*** Opening of Entries supplied ***

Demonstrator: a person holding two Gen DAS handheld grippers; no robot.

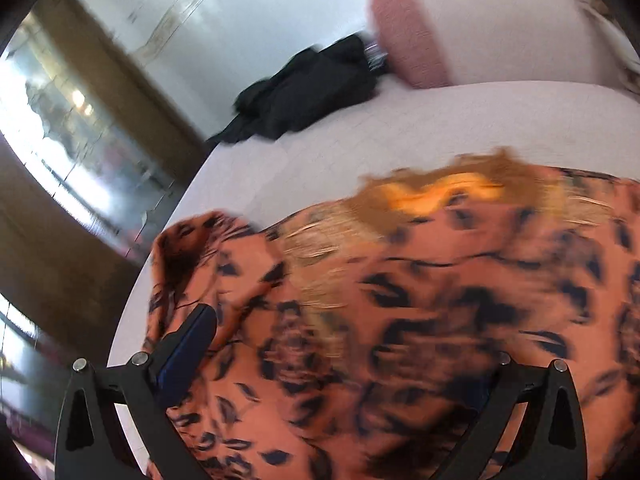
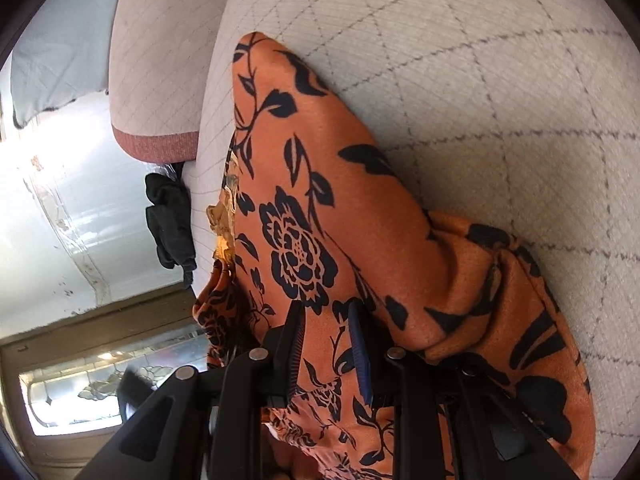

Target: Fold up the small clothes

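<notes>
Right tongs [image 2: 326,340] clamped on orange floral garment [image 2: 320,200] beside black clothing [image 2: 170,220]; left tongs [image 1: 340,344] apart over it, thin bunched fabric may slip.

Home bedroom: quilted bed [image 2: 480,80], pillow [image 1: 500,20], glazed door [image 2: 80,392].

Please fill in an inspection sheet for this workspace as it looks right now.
Surface: pale quilted sofa seat.
Job's things: orange floral garment spread on the seat.
Clutter: black clothes at the seat's far end, beside a pink-edged cushion.
Grippers: right hand-held gripper shut on the garment's cloth; left hand-held gripper wide open over it, one finger hidden by cloth.
Cables: nothing seen.
Surroundings: glossy floor, glass-panelled door.
</notes>
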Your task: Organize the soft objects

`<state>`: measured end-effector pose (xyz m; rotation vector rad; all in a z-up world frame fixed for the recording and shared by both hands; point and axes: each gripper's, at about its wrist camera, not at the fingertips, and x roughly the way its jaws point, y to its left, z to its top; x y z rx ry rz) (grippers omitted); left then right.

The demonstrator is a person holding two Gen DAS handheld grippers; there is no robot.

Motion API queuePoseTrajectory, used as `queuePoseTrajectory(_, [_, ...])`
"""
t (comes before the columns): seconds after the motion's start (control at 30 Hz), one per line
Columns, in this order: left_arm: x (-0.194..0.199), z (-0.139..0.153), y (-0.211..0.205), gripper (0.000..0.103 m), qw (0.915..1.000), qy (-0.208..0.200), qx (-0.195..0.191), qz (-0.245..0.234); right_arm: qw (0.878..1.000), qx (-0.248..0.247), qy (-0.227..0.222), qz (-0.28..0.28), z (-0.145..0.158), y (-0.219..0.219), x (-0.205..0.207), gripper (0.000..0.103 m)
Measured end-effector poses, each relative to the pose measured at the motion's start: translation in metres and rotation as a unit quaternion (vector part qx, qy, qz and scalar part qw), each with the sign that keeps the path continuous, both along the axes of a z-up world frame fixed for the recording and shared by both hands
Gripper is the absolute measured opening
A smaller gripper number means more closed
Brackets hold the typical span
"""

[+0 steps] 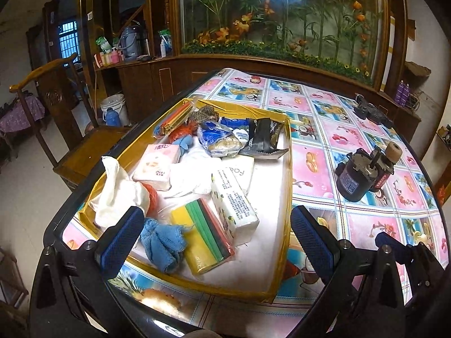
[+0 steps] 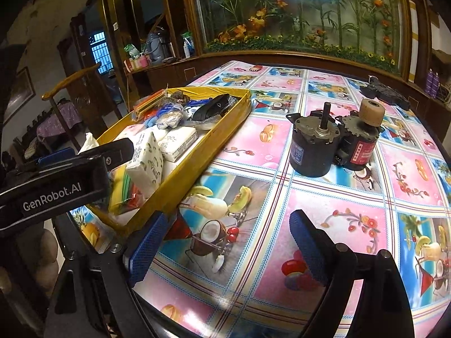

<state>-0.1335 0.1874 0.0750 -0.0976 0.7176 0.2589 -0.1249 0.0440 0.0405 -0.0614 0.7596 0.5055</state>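
Observation:
A shallow yellow tray on the table holds soft things: a blue cloth, a white cloth, a pink tissue pack, a white tissue pack, a pack of coloured sponges, a bagged blue-white item and a black pouch. My left gripper is open and empty above the tray's near end. My right gripper is open and empty above bare tablecloth, right of the tray. The left gripper's body shows in the right wrist view.
Two dark electric motors stand on the fruit-patterned tablecloth right of the tray; they also show in the left wrist view. A black object lies at the far right. A wooden chair stands left of the table.

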Motion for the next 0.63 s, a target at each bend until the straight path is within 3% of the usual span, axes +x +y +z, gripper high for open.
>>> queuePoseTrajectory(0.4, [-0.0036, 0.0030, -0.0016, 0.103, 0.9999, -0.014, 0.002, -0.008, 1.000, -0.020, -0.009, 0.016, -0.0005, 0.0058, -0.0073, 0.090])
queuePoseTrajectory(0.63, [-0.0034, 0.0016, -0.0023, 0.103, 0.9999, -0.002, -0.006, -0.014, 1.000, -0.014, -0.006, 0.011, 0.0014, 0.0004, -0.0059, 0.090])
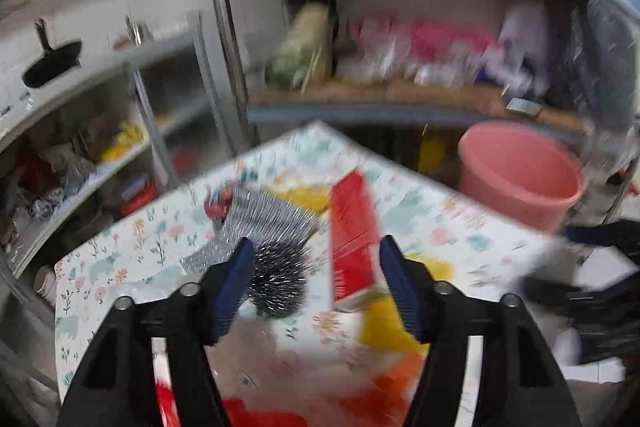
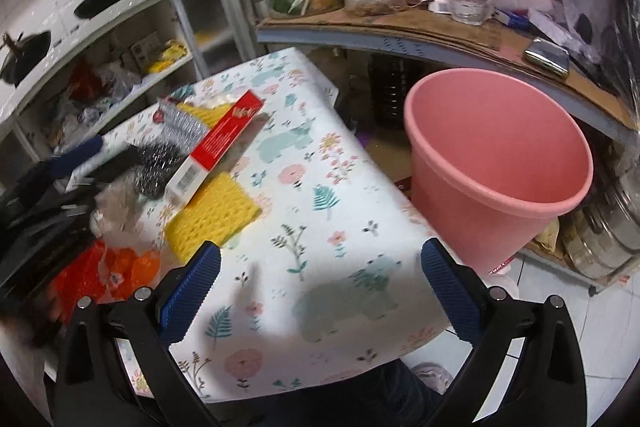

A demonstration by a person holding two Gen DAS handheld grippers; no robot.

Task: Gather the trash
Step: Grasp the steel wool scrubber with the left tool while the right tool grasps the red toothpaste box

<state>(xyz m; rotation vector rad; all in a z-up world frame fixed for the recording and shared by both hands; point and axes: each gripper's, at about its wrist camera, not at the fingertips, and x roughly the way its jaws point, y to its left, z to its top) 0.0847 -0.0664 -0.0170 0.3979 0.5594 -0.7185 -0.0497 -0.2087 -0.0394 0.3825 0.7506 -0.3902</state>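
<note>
Floral table [image 2: 320,211] bears one red box [image 2: 218,147], two yellow nets [image 2: 212,215]

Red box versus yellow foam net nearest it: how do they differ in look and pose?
The red box is rigid, long and narrow with a white barcoded end; the yellow foam net is soft, meshed and squarish. The box lies propped across other litter, its barcoded end over the net, which lies flat. Both are on the floral tablecloth.

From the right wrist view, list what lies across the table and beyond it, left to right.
Orange wrapper → yellow foam net → bare floral tablecloth → pink bucket off the table's right edge. The red box and the silvery wrappers overlap the net, so they are left out.
</note>
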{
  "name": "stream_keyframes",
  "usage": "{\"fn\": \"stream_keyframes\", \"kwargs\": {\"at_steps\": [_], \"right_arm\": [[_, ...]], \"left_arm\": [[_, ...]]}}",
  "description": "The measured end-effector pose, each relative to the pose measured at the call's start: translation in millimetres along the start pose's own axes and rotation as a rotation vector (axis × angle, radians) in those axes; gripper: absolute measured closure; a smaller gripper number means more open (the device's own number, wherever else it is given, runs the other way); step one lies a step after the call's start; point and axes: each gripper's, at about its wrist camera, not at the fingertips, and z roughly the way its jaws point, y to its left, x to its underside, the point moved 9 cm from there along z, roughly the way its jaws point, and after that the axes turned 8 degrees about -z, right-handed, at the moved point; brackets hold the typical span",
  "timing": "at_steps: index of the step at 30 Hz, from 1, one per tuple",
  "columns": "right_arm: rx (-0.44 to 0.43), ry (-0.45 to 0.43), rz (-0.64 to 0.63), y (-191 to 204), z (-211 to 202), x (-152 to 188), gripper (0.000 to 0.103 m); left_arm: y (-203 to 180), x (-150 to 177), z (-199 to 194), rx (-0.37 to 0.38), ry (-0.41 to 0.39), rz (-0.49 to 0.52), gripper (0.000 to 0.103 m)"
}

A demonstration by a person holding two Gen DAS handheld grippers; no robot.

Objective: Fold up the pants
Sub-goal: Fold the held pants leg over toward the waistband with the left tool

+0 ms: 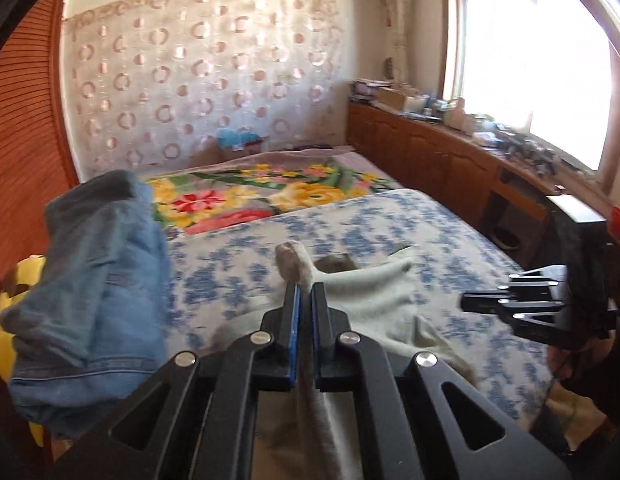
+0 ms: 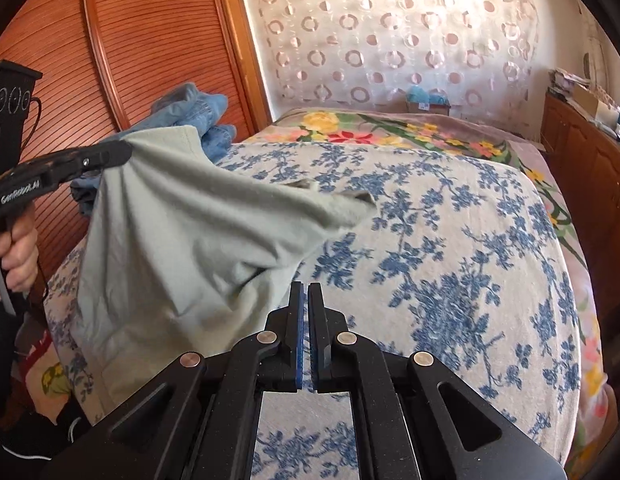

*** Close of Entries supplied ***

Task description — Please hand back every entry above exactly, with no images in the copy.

Result for this exercise —
Demonstrator: a person holding two Gen DAS handheld grippers; no robot.


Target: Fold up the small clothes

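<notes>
Right tongs [image 2: 326,340] clamped on orange floral garment [image 2: 320,200] beside black clothing [image 2: 170,220]; left tongs [image 1: 340,344] apart over it, thin bunched fabric may slip.

Home bedroom: quilted bed [image 2: 480,80], pillow [image 1: 500,20], glazed door [image 2: 80,392].

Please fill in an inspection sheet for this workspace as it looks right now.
Surface: pale quilted sofa seat.
Job's things: orange floral garment spread on the seat.
Clutter: black clothes at the seat's far end, beside a pink-edged cushion.
Grippers: right hand-held gripper shut on the garment's cloth; left hand-held gripper wide open over it, one finger hidden by cloth.
Cables: nothing seen.
Surroundings: glossy floor, glass-panelled door.
</notes>
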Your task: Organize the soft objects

`<state>`: measured end-effector pose (xyz m; rotation vector rad; all in a z-up world frame fixed for the recording and shared by both hands; point and axes: each gripper's, at about its wrist camera, not at the fingertips, and x roughly the way its jaws point, y to its left, z to its top; x y z rx ry rz) (grippers omitted); left then right.

The demonstrator is a person holding two Gen DAS handheld grippers; there is no robot.

Motion API queuePoseTrajectory, used as `queuePoseTrajectory(_, [_, ...])`
"""
t (comes before the columns): seconds after the motion's start (control at 30 Hz), one per line
Columns, in this order: left_arm: x (-0.194..0.199), z (-0.139..0.153), y (-0.211..0.205), gripper (0.000..0.103 m), qw (0.915..1.000), qy (-0.208..0.200), qx (-0.195..0.191), qz (-0.245..0.234); right_arm: qw (0.878..1.000), qx (-0.248..0.247), qy (-0.227..0.222), qz (-0.28..0.28), z (-0.145..0.158), y (-0.219..0.219), x (-0.205..0.207), gripper (0.000..0.103 m)
Measured end-effector poses, each relative to the pose measured at the motion's start: translation in metres and rotation as a unit quaternion (vector part qx, qy, qz and scalar part qw), each with the sign that keeps the path continuous, both along the axes of a z-up world frame fixed for the recording and shared by both hands
Gripper is the absolute measured opening
A smaller gripper number means more closed
Brackets hold the typical span
"""

[+0 steps] 
[+0 steps] 

<state>-0.1335 0.1874 0.0750 -0.0976 0.7176 0.2589 -0.1249 0.0440 0.0405 -0.0614 0.7596 0.5055</state>
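Observation:
A shallow yellow tray on the table holds soft things: a blue cloth, a white cloth, a pink tissue pack, a white tissue pack, a pack of coloured sponges, a bagged blue-white item and a black pouch. My left gripper is open and empty above the tray's near end. My right gripper is open and empty above bare tablecloth, right of the tray. The left gripper's body shows in the right wrist view.
Two dark electric motors stand on the fruit-patterned tablecloth right of the tray; they also show in the left wrist view. A black object lies at the far right. A wooden chair stands left of the table.
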
Motion for the next 0.63 s, a target at each bend until the straight path is within 3% of the usual span, axes +x +y +z, gripper high for open.
>>> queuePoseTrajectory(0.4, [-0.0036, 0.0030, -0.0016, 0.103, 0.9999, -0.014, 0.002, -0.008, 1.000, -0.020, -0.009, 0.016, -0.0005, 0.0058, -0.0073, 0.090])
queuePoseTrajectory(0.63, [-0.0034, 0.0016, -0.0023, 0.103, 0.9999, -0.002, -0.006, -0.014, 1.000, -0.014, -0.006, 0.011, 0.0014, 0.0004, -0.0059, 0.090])

A demonstration by a person holding two Gen DAS handheld grippers; no robot.

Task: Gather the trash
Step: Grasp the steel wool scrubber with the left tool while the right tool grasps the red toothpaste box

<state>(xyz m; rotation vector rad; all in a z-up world frame fixed for the recording and shared by both hands; point and axes: each gripper's, at about its wrist camera, not at the fingertips, and x roughly the way its jaws point, y to its left, z to its top) 0.0847 -0.0664 -0.0170 0.3979 0.5594 -0.7185 -0.0497 -0.2087 -0.0394 0.3825 0.7506 -0.3902</state>
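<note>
Floral table [image 2: 320,211] bears one red box [image 2: 218,147], two yellow nets [image 2: 212,215]

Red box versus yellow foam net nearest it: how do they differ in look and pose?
The red box is rigid, long and narrow with a white barcoded end; the yellow foam net is soft, meshed and squarish. The box lies propped across other litter, its barcoded end over the net, which lies flat. Both are on the floral tablecloth.

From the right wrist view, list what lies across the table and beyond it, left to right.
Orange wrapper → yellow foam net → bare floral tablecloth → pink bucket off the table's right edge. The red box and the silvery wrappers overlap the net, so they are left out.
</note>
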{
  "name": "stream_keyframes",
  "usage": "{\"fn\": \"stream_keyframes\", \"kwargs\": {\"at_steps\": [_], \"right_arm\": [[_, ...]], \"left_arm\": [[_, ...]]}}",
  "description": "The measured end-effector pose, each relative to the pose measured at the call's start: translation in millimetres along the start pose's own axes and rotation as a rotation vector (axis × angle, radians) in those axes; gripper: absolute measured closure; a smaller gripper number means more open (the device's own number, wherever else it is given, runs the other way); step one lies a step after the call's start; point and axes: each gripper's, at about its wrist camera, not at the fingertips, and z roughly the way its jaws point, y to its left, x to its underside, the point moved 9 cm from there along z, roughly the way its jaws point, and after that the axes turned 8 degrees about -z, right-handed, at the moved point; brackets hold the typical span",
  "timing": "at_steps: index of the step at 30 Hz, from 1, one per tuple",
  "columns": "right_arm: rx (-0.44 to 0.43), ry (-0.45 to 0.43), rz (-0.64 to 0.63), y (-191 to 204), z (-211 to 202), x (-152 to 188), gripper (0.000 to 0.103 m); left_arm: y (-203 to 180), x (-150 to 177), z (-199 to 194), rx (-0.37 to 0.38), ry (-0.41 to 0.39), rz (-0.49 to 0.52), gripper (0.000 to 0.103 m)"
}

A demonstration by a person holding two Gen DAS handheld grippers; no robot.

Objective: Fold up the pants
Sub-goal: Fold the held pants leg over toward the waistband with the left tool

+0 ms: 
+0 ms: 

No more work remains on this exercise.